The OC wants to find out whether the proposed increase of nomination fees, from K1,000 to K10,000, and the security of costs of an election petition, from K5,000 to K20,000, are constitutional.
“The Commission, through the Supreme Court Reference, will ask the Court to consider the question of whether the proposed amendments to section 103 of the Constitution, and section 87 and section 209 of the Organic Law on National and Local-level Government Elections are constitutional,” the OC said in a statement.
“This is not the first time that the Ombudsman Commission has invoked its powers under section 19 of the Constitution on the increase of nomination fees.
“It did so in 1982, when Parliament increased the fee from K100 to K1,000. In that case the Supreme Court found the amendments unconstitutional. The Ombudsman Commission also challenged the increase in 1992 to K1,000 but was not successful.”
The OC wants the Supreme Court to interpret whether the amendments are reasonably justifiable in a democratic society, having proper regard for the rights and dignity of persons.

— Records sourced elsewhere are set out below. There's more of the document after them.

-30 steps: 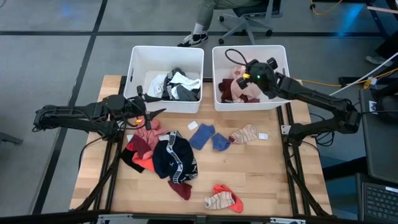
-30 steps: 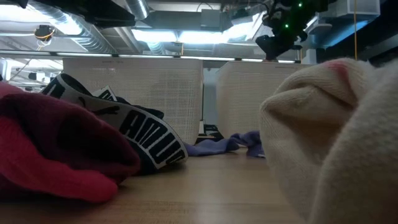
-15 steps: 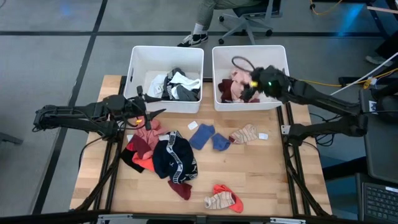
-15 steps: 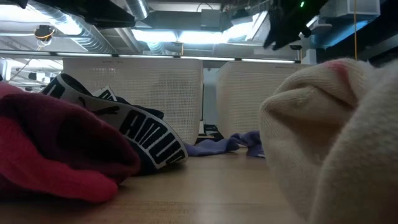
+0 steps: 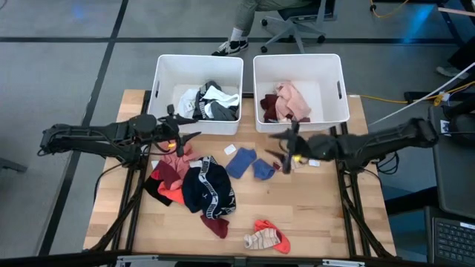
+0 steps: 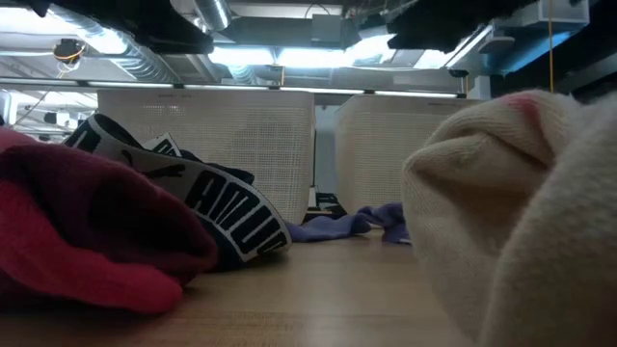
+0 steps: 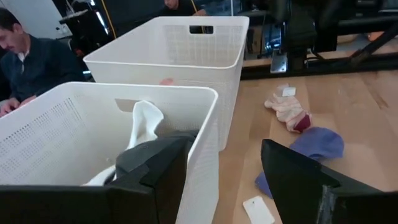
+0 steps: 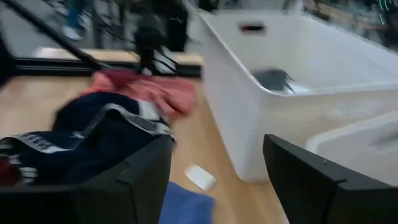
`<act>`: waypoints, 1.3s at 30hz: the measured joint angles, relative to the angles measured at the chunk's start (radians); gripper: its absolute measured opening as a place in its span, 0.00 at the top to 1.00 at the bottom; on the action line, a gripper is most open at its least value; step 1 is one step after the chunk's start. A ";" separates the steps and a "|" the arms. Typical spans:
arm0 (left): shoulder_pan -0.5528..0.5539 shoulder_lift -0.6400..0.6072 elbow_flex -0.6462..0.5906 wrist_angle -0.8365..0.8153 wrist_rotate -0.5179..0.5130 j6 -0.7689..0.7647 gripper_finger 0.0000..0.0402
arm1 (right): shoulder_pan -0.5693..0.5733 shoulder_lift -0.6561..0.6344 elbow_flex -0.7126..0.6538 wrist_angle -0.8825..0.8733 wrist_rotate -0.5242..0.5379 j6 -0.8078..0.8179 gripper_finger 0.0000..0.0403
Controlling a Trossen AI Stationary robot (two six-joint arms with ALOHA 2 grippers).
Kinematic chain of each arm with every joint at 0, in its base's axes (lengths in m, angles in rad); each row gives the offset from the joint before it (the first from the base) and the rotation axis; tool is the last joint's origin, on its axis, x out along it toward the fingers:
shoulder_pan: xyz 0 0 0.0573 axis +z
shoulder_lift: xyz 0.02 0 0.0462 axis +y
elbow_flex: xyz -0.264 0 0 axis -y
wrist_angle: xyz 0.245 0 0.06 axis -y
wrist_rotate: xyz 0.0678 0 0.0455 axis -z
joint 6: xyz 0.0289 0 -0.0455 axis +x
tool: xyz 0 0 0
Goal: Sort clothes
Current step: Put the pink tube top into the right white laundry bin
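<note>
1. Since the earlier frame, the right tool [image 5: 284,150] had left the right bin [image 5: 335,65] and swung down over the surface, just in front of that bin; its fingers stood spread and empty.
2. The left tool [image 5: 180,141] hung over the far left part of the surface, just in front of the left bin [image 5: 165,70], fingers spread, holding nothing.
3. Partly done: the left bin held white, grey and black pieces [image 5: 210,103], and the right bin held pink and maroon pieces [image 5: 286,102].
4. Left to sort, by my reading, was most of the pile. A navy garment with a white lettered band [image 5: 208,188] lay crumpled toward the left side, touching a heap of pink, red and maroon clothes [image 5: 170,173].
5. Two blue socks [image 5: 248,163] lay near the middle, just beside the right tool. A beige sock [image 7: 287,110] lay near them toward the right edge, under that tool in the high view.
6. A red and beige pair [image 5: 267,237] sat near the front edge.
7. A maroon sock [image 5: 216,225] lay just in front of the navy garment.
8. All the fabric looked soft, limp and bunched.
</note>
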 joint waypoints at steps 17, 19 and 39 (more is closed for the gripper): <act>-0.121 0.105 0.290 -0.608 -0.008 -0.514 0.52 | 0.101 0.000 -0.293 0.387 -0.034 -0.085 0.37; -0.153 0.137 0.320 -0.696 -0.008 -0.597 0.52 | 0.101 0.000 -0.295 0.388 -0.039 -0.084 0.37; -0.305 0.474 0.236 -0.876 -0.059 -1.019 0.52 | 0.101 0.041 -0.296 0.404 -0.052 -0.003 0.37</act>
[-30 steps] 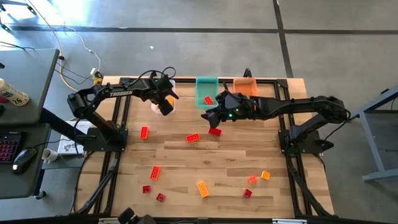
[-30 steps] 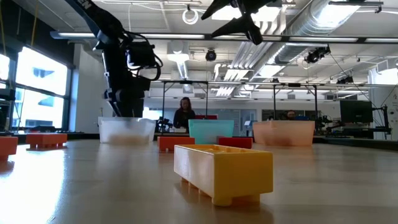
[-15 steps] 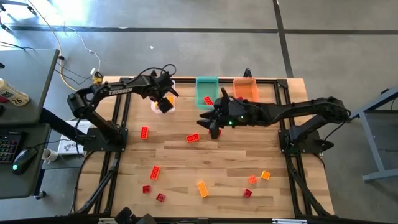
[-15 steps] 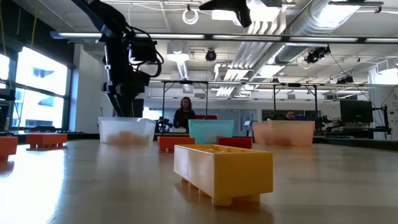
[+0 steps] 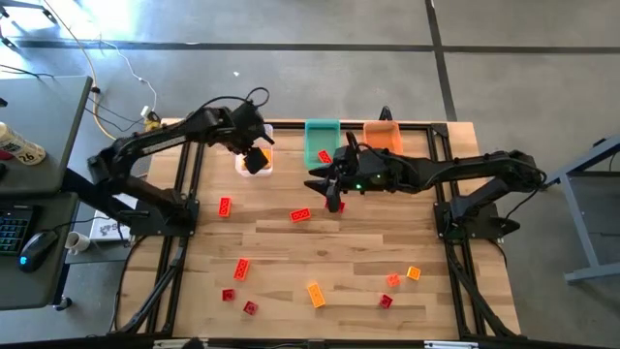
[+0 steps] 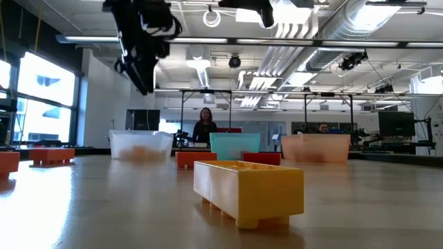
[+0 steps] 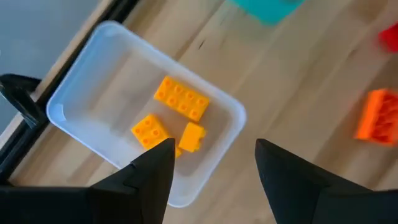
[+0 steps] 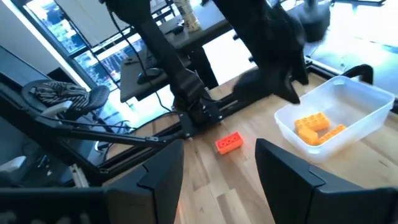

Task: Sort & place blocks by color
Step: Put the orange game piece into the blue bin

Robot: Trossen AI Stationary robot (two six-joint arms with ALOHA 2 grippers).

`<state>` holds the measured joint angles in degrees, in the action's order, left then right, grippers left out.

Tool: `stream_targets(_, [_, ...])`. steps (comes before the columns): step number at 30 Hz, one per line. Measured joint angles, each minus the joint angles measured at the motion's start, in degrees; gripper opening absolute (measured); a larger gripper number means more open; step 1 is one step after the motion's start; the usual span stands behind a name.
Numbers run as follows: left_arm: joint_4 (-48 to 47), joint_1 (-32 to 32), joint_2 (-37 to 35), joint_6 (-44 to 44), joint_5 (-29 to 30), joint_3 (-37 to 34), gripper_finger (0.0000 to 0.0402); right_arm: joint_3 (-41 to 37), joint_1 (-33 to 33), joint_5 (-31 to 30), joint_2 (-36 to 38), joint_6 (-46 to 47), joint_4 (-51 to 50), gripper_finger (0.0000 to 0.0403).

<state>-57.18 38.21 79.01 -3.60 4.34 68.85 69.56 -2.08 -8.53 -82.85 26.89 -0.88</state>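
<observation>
My left gripper [image 5: 255,158] hangs open over the clear bin [image 7: 106,87], high above it in the low view [image 6: 140,72], with nothing between its fingers. Three yellow blocks [image 7: 181,99] lie flat on the bin's floor. My right gripper [image 5: 325,186] is open and empty [image 8: 214,152], raised above the table in front of the teal bin [image 5: 322,136], which holds a red block [image 5: 325,156]. Another red block [image 5: 335,206] lies on the table just below it. Red, orange and yellow blocks are scattered on the table, among them a red one [image 5: 225,205] and a yellow one [image 6: 249,190].
An orange bin [image 5: 383,136] stands right of the teal bin at the far edge. Loose blocks lie at the near left [image 5: 241,269], near middle [image 5: 315,293] and near right [image 5: 392,280]. The table's middle is bare wood. People sit in the room behind [image 6: 205,128].
My left gripper has risen straight up out of the clear bin and now hangs well above it. A yellow block now shows inside that bin in the low view. My right gripper has rolled and tipped up, almost out of the low view.
</observation>
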Motion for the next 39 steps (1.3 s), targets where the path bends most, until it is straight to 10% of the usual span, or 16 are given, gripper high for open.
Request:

The Commission notes that the first vote required by section 14 of the constitution transpired on Feb 1, 2017. It will therefore ask the Supreme Court to restrain further deliberation on the proposed amendments until the Reference is heard and deliberated upon by the Court.
“Entities and persons who may have an interest in the outcome of the Reference are invited to file an application to join as a party,” says the OC.